Below is a listing to copy exactly; no image goes into the copy.
Start of DATA BLOCK
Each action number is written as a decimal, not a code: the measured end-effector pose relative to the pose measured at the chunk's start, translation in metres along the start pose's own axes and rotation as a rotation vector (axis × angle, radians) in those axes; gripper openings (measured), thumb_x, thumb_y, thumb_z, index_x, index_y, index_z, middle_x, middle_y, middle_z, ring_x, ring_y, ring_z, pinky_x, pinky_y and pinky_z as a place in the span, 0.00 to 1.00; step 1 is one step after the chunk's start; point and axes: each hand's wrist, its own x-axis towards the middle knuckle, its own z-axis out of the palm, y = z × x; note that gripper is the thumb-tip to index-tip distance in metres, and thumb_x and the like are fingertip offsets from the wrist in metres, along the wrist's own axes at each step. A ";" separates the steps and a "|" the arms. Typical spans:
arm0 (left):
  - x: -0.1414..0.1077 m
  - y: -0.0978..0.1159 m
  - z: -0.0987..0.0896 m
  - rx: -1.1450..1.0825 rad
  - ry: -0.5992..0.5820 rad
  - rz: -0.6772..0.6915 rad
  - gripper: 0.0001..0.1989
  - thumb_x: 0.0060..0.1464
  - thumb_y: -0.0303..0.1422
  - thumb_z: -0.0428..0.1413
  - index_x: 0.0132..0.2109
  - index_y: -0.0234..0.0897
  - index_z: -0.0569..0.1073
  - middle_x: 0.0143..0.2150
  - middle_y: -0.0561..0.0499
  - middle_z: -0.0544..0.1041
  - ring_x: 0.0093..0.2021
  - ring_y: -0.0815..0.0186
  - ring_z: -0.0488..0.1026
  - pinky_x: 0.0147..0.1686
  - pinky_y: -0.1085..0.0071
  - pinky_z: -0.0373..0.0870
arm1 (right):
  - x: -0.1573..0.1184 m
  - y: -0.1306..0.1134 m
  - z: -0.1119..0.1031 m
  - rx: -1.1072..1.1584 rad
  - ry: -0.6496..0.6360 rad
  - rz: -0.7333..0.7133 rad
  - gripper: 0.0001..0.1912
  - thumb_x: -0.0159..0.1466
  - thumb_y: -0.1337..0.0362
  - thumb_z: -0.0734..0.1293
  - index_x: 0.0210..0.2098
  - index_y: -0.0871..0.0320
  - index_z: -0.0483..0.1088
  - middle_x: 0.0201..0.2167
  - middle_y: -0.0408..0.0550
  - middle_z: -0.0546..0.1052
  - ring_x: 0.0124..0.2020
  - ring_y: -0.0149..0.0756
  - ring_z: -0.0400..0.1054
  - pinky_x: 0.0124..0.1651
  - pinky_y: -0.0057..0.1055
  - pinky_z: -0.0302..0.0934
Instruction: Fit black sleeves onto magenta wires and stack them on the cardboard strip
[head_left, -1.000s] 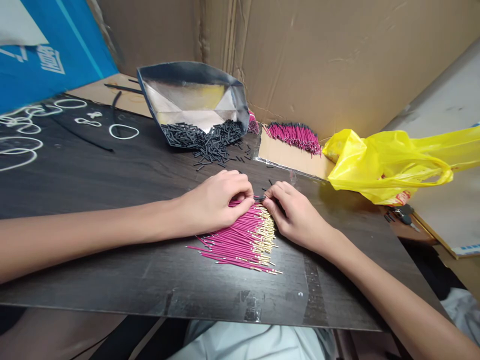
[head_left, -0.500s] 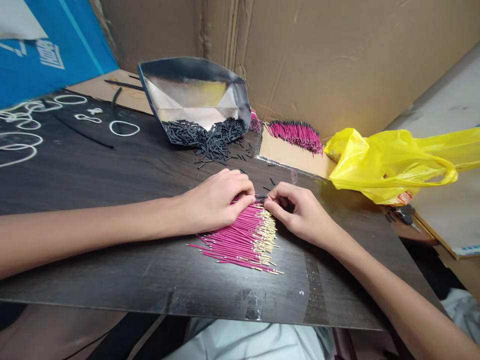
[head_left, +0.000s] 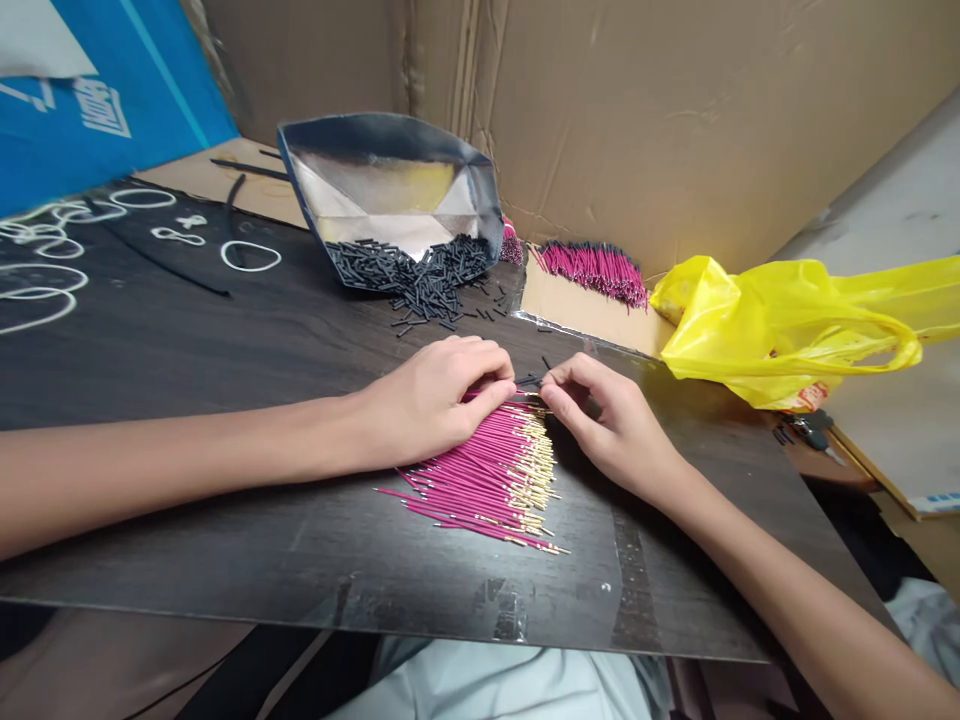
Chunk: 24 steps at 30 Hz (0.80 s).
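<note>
A fan of magenta wires [head_left: 472, 460] with gold tips pointing right lies on the dark table [head_left: 300, 560]. My left hand [head_left: 457, 390] rests on the upper left of this pile, thumb and index finger pinched on a magenta wire near its gold end. My right hand [head_left: 600, 405] is just right of the gold tips, its thumb and index finger closed together; whatever is between them is too small to make out. Short black tubes [head_left: 529, 380] lie on the table between the two hands.
Behind the hands a dark open container [head_left: 386, 130] spills many black tube pieces [head_left: 427, 285]. Bundled magenta wires [head_left: 592, 270] lie on cardboard [head_left: 577, 315]. A yellow plastic bag [head_left: 780, 320] is at right, white loops [head_left: 251, 257] at left.
My right hand has moved slightly right and away from my left hand, widening the gap between the fingertips. The wire pile looks unchanged.
</note>
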 end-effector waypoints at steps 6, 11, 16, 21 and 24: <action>-0.001 0.000 0.000 0.006 0.033 -0.015 0.11 0.66 0.33 0.48 0.38 0.33 0.72 0.36 0.50 0.74 0.38 0.64 0.69 0.41 0.67 0.62 | -0.002 0.001 -0.007 -0.112 0.030 -0.080 0.04 0.70 0.67 0.63 0.38 0.58 0.70 0.33 0.44 0.70 0.30 0.29 0.63 0.34 0.28 0.58; -0.001 -0.001 0.000 0.003 0.048 -0.015 0.10 0.65 0.32 0.49 0.39 0.33 0.72 0.36 0.50 0.74 0.39 0.64 0.69 0.42 0.67 0.62 | -0.003 0.002 -0.008 -0.158 0.001 -0.115 0.04 0.71 0.69 0.63 0.40 0.59 0.70 0.34 0.44 0.69 0.33 0.29 0.63 0.37 0.27 0.60; -0.001 -0.002 0.001 0.002 0.051 -0.007 0.10 0.66 0.32 0.49 0.39 0.32 0.72 0.36 0.50 0.74 0.39 0.65 0.70 0.41 0.68 0.62 | -0.003 0.003 -0.007 -0.164 0.010 -0.132 0.03 0.70 0.69 0.64 0.40 0.59 0.69 0.34 0.44 0.69 0.33 0.28 0.64 0.37 0.26 0.60; -0.001 -0.004 0.001 0.000 0.050 -0.018 0.10 0.66 0.32 0.49 0.39 0.32 0.73 0.36 0.50 0.75 0.39 0.65 0.70 0.41 0.68 0.62 | -0.004 0.002 -0.008 -0.177 0.002 -0.142 0.02 0.70 0.69 0.64 0.40 0.59 0.69 0.35 0.44 0.69 0.34 0.29 0.64 0.37 0.27 0.60; -0.001 -0.004 0.001 0.005 0.052 -0.007 0.10 0.66 0.32 0.49 0.38 0.33 0.73 0.36 0.51 0.75 0.38 0.65 0.70 0.40 0.68 0.62 | -0.004 0.002 -0.008 -0.190 0.003 -0.152 0.02 0.71 0.69 0.63 0.41 0.58 0.69 0.35 0.45 0.69 0.34 0.29 0.65 0.37 0.27 0.60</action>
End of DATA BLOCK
**ANSWER FOR THE TASK:**
Each action number is written as a decimal, not a code: the measured end-effector pose relative to the pose measured at the chunk's start, translation in metres along the start pose's own axes and rotation as a rotation vector (axis × angle, radians) in those axes; gripper openings (measured), thumb_x, thumb_y, thumb_z, index_x, index_y, index_z, middle_x, middle_y, middle_z, ring_x, ring_y, ring_z, pinky_x, pinky_y and pinky_z as a place in the span, 0.00 to 1.00; step 1 is one step after the chunk's start; point and axes: each hand's wrist, its own x-axis towards the middle knuckle, its own z-axis out of the palm, y = z × x; note that gripper is the thumb-tip to index-tip distance in metres, and thumb_x and the like are fingertip offsets from the wrist in metres, along the wrist's own axes at each step. A ";" separates the steps and a "|" the arms. Typical spans:
arm0 (left):
  - x: -0.1414..0.1077 m
  - y: -0.0978..0.1159 m
  - z: -0.0987..0.0896 m
  - rx: -1.1450..1.0825 rad
  - ry: -0.5992..0.5820 rad
  - rz: -0.6772..0.6915 rad
  - gripper: 0.0001..0.1989
  - thumb_x: 0.0060..0.1464
  - thumb_y: -0.0303..0.1422
  - thumb_z: -0.0428..0.1413
  - index_x: 0.0132..0.2109
  - index_y: -0.0234..0.0897
  - index_z: -0.0569..0.1073
  - middle_x: 0.0143..0.2150
  - middle_y: -0.0561..0.0499
  - middle_z: -0.0544..0.1041
  - ring_x: 0.0093..0.2021
  - ring_y: -0.0815..0.0186
  - ring_z: -0.0488..0.1026
  - pinky_x: 0.0147..0.1686
  - pinky_y: -0.1085..0.0071
  - pinky_z: -0.0373..0.0870
arm1 (right):
  - x: -0.1573..0.1184 m
  - y: -0.1306..0.1134 m
  - z: -0.1119..0.1031 m
  - rx: -1.1072..1.1584 rad
  - ry: -0.6496..0.6360 rad
  - rz: -0.7333..0.7133 rad
  - gripper: 0.0001..0.1912
  - thumb_x: -0.0159..0.1466
  - thumb_y: -0.1337..0.0362
  - thumb_z: -0.0734..0.1293
  - index_x: 0.0210..0.2098
  - index_y: -0.0871..0.0320
  - index_z: -0.0483..0.1088
  - middle_x: 0.0201..0.2167
  - middle_y: -0.0408..0.0550
  - middle_z: -0.0546..0.1052
  - ring_x: 0.0124..0.2020
  - ring_y: -0.0149..0.0756
  - ring_z: -0.0400..0.1054
  - pinky_x: 0.0124..0.1651
  - pinky_y: -0.0057..0.1055
  - pinky_z: -0.0302..0.0934
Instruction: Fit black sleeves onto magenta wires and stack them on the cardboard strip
[head_left, -1.000s] 
[head_left, -0.500s] 
[head_left, +0.000s] 
Chunk: 24 steps at 30 Hz (0.80 s).
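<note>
A fan of magenta wires [head_left: 472, 460] with gold tips pointing right lies on the dark table [head_left: 300, 560]. My left hand [head_left: 457, 390] rests on the upper left of this pile, thumb and index finger pinched on a magenta wire near its gold end. My right hand [head_left: 600, 405] is just right of the gold tips, its thumb and index finger closed together; whatever is between them is too small to make out. Short black tubes [head_left: 529, 380] lie on the table between the two hands.
Behind the hands a dark open container [head_left: 386, 130] spills many black tube pieces [head_left: 427, 285]. Bundled magenta wires [head_left: 592, 270] lie on cardboard [head_left: 577, 315]. A yellow plastic bag [head_left: 780, 320] is at right, white loops [head_left: 251, 257] at left.
My right hand has moved slightly right and away from my left hand, widening the gap between the fingertips. The wire pile looks unchanged.
</note>
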 end-effector waypoints at steps 6, 11, 16, 21 and 24: <action>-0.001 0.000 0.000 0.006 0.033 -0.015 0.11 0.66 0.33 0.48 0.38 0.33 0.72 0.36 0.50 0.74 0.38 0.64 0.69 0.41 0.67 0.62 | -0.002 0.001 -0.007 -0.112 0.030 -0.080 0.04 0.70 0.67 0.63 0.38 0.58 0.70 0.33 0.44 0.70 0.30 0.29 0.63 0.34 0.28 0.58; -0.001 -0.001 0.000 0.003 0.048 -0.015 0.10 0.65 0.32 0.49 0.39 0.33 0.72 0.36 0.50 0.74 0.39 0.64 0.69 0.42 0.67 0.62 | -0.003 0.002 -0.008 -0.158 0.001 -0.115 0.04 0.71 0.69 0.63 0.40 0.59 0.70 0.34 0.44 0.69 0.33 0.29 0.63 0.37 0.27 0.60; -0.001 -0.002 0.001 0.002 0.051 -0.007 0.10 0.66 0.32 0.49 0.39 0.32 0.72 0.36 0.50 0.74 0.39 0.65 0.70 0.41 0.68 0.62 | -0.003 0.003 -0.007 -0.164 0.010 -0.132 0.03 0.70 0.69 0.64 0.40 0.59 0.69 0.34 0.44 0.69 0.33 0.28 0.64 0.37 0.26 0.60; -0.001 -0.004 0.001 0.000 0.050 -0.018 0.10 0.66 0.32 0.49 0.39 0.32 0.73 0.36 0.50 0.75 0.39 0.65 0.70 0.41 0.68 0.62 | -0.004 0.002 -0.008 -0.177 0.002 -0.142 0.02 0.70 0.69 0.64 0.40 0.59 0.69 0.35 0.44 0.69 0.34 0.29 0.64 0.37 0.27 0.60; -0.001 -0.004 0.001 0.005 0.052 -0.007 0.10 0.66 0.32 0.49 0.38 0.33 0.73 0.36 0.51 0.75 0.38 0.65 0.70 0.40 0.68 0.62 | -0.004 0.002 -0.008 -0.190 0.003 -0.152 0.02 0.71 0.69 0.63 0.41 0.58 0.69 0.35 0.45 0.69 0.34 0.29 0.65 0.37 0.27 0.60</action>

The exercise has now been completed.